I think this problem raises a couple of questions that we could discuss. First, is this ’central problem’ really new? Surveys and polls are also motivated by interests that are more than actuarial. Perhaps it is rather the case, if Gillespie is right, that the problem of intentionality in the devices used to elicit publics comes to the fore with algorithms. If so, then it seems to me a productive thing. To recall an argument of Noortje Marres, who was here last week, the formation of publics is perhaps inherently problematic, and a foregrounding of this problematicness might thus be useful.

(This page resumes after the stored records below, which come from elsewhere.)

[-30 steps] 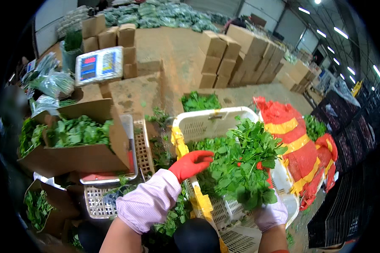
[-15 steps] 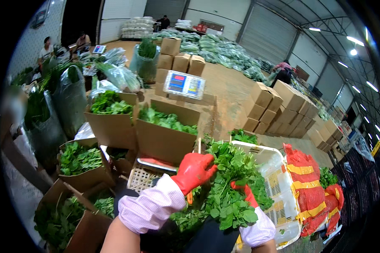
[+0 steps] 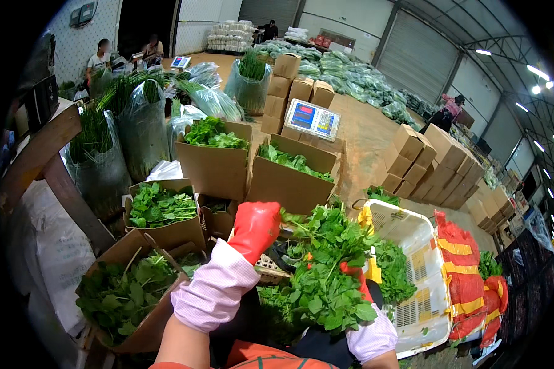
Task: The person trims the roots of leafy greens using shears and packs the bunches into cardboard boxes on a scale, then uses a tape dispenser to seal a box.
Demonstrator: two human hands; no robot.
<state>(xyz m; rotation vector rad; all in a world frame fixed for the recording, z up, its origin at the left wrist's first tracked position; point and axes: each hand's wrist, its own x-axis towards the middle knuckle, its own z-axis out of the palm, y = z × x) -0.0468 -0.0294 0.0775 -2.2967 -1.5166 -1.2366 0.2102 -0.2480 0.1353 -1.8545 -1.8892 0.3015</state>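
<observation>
A big bunch of leafy greens [image 3: 329,283] stands before me, with my right hand [image 3: 358,278] in a red rubber glove closed around its right side. Leaves cover part of those fingers. To the left of the bunch, my left hand [image 3: 255,230], also red-gloved, is a closed fist. A small leafy sprig [image 3: 293,219] sticks out on its right side, its stem apparently between the fingers. Pale checked sleeve covers reach over both wrists. More loose greens [image 3: 277,301] lie below the bunch.
Cardboard boxes of greens [image 3: 194,230] stand close on my left. A white plastic crate [image 3: 440,307] and red mesh sacks [image 3: 461,277] are at right. Beyond the boxes is a digital scale display [image 3: 312,120]. Stacked cartons [image 3: 412,157] and several people are farther off.
The view has swung left. My left fist has drawn up and left from the bunch, with a sprig beside it. The right hand still grips the bunch.
</observation>
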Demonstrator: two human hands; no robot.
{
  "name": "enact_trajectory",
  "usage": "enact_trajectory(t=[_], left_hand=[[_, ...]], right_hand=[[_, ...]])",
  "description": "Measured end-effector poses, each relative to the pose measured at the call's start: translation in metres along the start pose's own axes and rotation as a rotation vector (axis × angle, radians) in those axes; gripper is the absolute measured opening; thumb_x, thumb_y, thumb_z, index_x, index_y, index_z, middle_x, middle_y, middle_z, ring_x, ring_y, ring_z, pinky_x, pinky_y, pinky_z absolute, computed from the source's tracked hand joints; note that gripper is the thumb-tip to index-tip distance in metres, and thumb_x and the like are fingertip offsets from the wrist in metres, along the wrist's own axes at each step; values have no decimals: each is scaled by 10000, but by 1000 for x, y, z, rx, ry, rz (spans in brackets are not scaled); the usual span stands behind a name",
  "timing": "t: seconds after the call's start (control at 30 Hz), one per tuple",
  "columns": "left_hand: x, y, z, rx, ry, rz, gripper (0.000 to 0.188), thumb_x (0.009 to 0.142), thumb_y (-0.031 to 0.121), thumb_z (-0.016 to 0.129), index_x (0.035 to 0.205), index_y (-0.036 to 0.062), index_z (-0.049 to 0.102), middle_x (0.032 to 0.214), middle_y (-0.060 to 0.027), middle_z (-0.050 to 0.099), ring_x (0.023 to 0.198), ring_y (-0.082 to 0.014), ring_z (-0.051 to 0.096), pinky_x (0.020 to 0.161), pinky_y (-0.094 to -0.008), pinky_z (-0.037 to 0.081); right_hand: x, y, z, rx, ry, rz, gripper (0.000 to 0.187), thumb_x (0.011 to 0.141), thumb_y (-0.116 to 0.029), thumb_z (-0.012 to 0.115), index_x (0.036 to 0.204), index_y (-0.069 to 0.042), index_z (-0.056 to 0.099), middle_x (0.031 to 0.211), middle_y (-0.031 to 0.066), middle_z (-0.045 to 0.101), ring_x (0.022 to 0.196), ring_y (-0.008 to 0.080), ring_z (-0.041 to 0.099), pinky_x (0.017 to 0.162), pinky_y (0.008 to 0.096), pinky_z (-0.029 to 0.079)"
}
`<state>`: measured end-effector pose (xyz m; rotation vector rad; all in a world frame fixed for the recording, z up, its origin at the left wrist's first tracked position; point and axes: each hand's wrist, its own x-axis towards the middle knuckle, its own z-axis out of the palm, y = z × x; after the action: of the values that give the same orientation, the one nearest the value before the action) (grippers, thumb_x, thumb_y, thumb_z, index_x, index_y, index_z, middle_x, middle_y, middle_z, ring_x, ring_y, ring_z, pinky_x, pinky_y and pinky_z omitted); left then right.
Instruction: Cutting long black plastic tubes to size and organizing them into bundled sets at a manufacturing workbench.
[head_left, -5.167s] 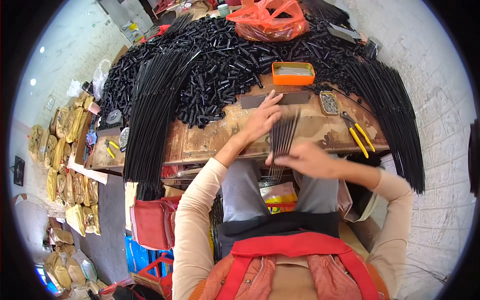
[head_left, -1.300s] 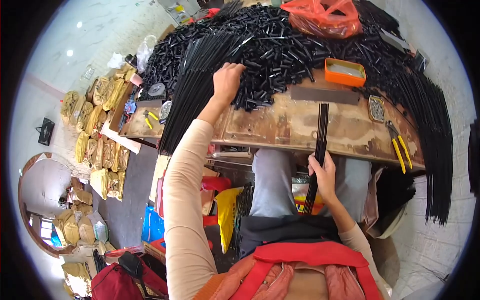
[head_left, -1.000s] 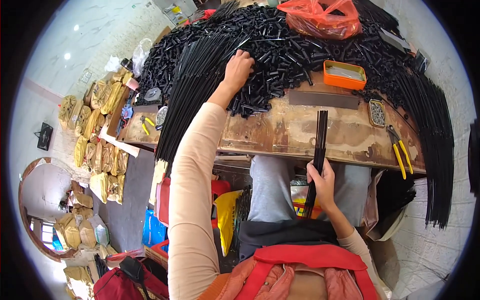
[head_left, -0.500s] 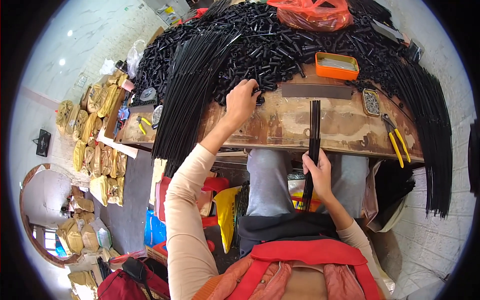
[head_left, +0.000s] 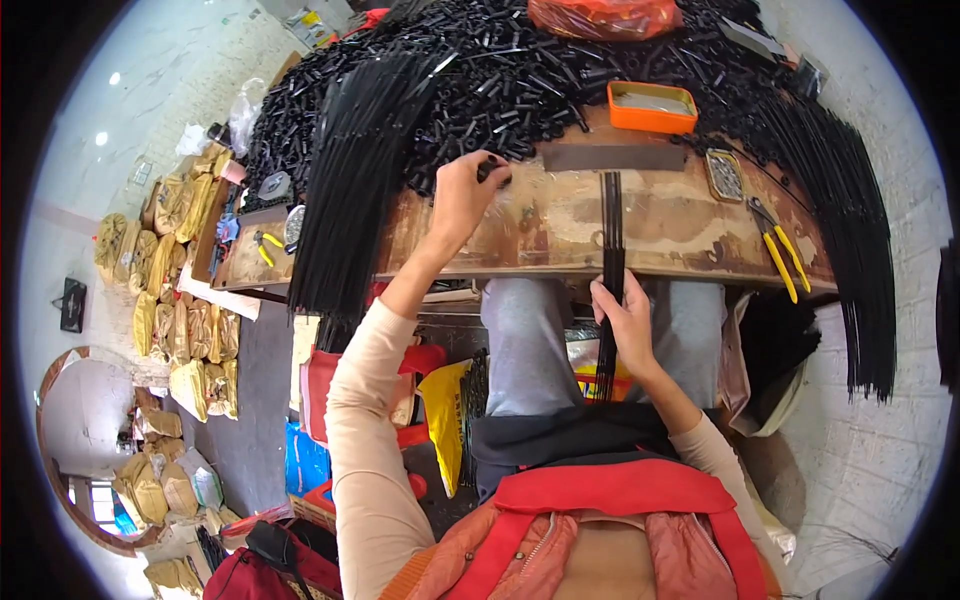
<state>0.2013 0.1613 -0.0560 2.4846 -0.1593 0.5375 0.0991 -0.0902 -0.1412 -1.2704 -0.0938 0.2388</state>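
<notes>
My left hand (head_left: 463, 198) is curled above the front of the worktable, its fingers closed on a small black tubular piece (head_left: 488, 168); part of it is hidden by the fingers. Behind it spreads a large heap of similar black pieces (head_left: 520, 100). Over my lap, at the table's front edge, my right hand (head_left: 628, 318) grips a narrow bundle of thin black rods (head_left: 613, 230). The bundle stands nearly upright in the picture, its far end over the tabletop. A thick sheaf of black rods (head_left: 350, 190) lies left of my left hand, hanging over the edge.
On the wooden table (head_left: 560, 245) lie a dark flat strip (head_left: 612, 157), an orange box (head_left: 652, 107), a small tin of metal bits (head_left: 724, 175) and yellow-handled pliers (head_left: 778, 250). Another rod sheaf (head_left: 860, 240) droops at the right. Wrapped yellow-brown bundles (head_left: 185, 270) are stacked at the left.
My left hand has drawn back slightly from the heap, lifting the small black piece. My right hand still holds the rod bundle. The whole view has shifted a little.
</notes>
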Motion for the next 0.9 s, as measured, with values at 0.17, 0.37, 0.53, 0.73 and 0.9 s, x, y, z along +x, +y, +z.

The next question that we could discuss is, as Gillespie also hints at, what kinds of reflexivity, if any, comes with this foregrounding of the role technologies play in enacting publics through the widespread use of web algorithms. Does the fact that web users can select from a variety of algorithms, and the quite visible ways in which they rank information in front of our eyes, lead to new reflexivities about how publics are enacted? Perhaps even about how more conventional social science methods operate? One of the things I am thinking about at the moment is how to understand the roles it plays that Facebook constantly feeds back qualitative and quantitative evaluations in the forms of likes and comments. These mechanisms seem to resemble social science methods at our fingertips, and in an imperfect way that highlights their problematicness.

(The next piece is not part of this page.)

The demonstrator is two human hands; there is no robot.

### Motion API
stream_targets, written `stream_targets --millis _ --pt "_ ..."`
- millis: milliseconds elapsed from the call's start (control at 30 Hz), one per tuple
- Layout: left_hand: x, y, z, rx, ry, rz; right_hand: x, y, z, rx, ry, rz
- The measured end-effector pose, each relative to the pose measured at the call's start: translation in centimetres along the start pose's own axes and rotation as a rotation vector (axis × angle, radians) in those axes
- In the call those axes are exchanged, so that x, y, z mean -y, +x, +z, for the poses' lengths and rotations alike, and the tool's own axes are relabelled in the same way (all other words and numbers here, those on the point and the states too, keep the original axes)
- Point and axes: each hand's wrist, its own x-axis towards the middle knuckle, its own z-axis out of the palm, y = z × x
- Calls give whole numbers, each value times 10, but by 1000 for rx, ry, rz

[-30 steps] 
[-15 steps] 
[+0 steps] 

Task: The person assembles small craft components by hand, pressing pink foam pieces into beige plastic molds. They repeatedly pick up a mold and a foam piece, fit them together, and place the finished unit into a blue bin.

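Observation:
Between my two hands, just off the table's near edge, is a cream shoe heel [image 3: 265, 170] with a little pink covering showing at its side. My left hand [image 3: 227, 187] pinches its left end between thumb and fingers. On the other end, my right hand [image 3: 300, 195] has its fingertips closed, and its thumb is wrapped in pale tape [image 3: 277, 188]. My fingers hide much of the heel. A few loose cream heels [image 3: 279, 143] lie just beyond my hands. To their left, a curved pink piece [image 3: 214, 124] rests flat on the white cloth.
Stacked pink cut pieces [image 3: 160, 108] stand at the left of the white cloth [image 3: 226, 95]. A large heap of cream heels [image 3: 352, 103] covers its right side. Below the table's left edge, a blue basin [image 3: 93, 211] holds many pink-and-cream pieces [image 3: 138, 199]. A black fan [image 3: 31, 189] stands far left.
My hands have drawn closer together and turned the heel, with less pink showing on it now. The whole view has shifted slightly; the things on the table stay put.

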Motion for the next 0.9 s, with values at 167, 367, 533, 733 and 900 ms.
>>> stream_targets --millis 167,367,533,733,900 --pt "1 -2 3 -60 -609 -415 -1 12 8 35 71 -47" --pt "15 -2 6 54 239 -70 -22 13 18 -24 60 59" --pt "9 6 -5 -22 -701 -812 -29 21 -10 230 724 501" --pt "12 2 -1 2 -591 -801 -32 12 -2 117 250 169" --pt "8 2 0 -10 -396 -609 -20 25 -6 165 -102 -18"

These questions are related to Gillespie’s third theme, the evaluation of relevance, where he points out that the question is not only what choices we make with the help of algorithms, including how our choices are shaped and traced, but also how the notion of choice itself is enacted in new or different ways.

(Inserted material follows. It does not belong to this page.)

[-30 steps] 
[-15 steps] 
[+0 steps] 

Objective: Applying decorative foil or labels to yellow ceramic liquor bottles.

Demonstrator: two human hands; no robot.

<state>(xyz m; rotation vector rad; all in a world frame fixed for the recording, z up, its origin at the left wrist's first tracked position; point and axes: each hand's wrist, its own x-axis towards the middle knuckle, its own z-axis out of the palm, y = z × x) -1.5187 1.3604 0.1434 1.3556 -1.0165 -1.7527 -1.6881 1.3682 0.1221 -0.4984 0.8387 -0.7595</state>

In the paper that Noortje mentioned last time that I am working on together with a colleague, what we do is try to articulate the ’world’ that is assumed by Facebook’s EdgeRank algorithm. One vantage point for our arguments, which is a second and related point that I would like to offer up for discussion, is that the impetus to participate in publics comes form a pragmatic need to orient ourselves in uncertain situations. As such, orderings to navigate by are never just something that need to be revealed or exposed, but always already something that need to be in place for action to be possible at all. In a sense, we are all big data analysts, because of our need to handle the constant flow of inputs from our environments, and as such, we are on the lookout for invariants – to use a term from James Gibson – that means immobile objects that can make a difference that we can navigate by. Perhaps then, we have already operated according to certain algorithms in order to arrive at some kind of objectivity that allows us to navigate a large stream of input and go on with our business in an efficient way. When algorithms provide ’algorithmic objectivity’ (which is Gillespie’s fourth theme), they enact a world in which an algorithm becomes a invariant that can be trusted to remain in the same place, and against which other events can be measured. As a kind of ’scopic systems’ that Buczowski talks about in his paper, drawing on Knorr-Cetina. In this way, algorithms are perhaps pragmatically useful, even when their objectivity is far from ’perfect’ or ’universal’. How might this change the way in which the can be critiqued or not?